| YOUR GOAL |
Reproduce verbatim all of the data given below, but do not carry over the images.

(INFORMATION SUPPLIED)

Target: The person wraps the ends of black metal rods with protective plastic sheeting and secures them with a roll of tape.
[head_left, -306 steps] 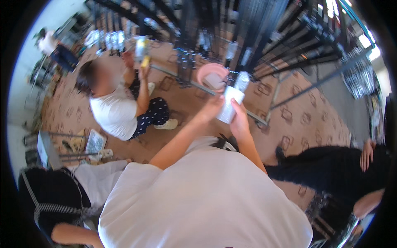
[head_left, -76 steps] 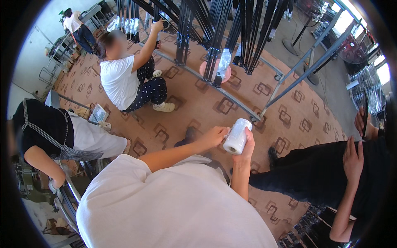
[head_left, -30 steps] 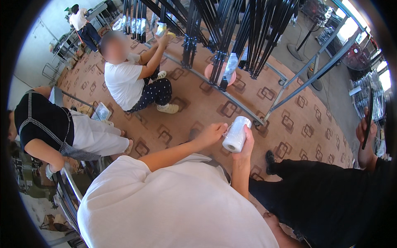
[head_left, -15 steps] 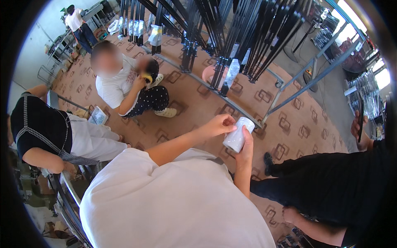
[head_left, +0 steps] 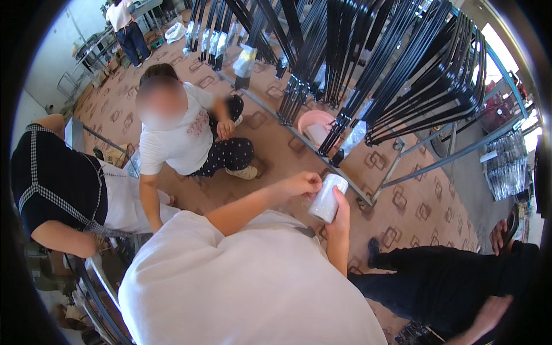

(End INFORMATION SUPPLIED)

| PROBLEM SOLUTION |
Target: The person wraps the ends of black metal rods with protective plastic sheeting and secures them with a roll of tape.
[head_left, -306 steps] 
[head_left, -76 steps] 
[head_left, -30 steps] 
[head_left, -15 steps] 
[head_left, +0 steps] 

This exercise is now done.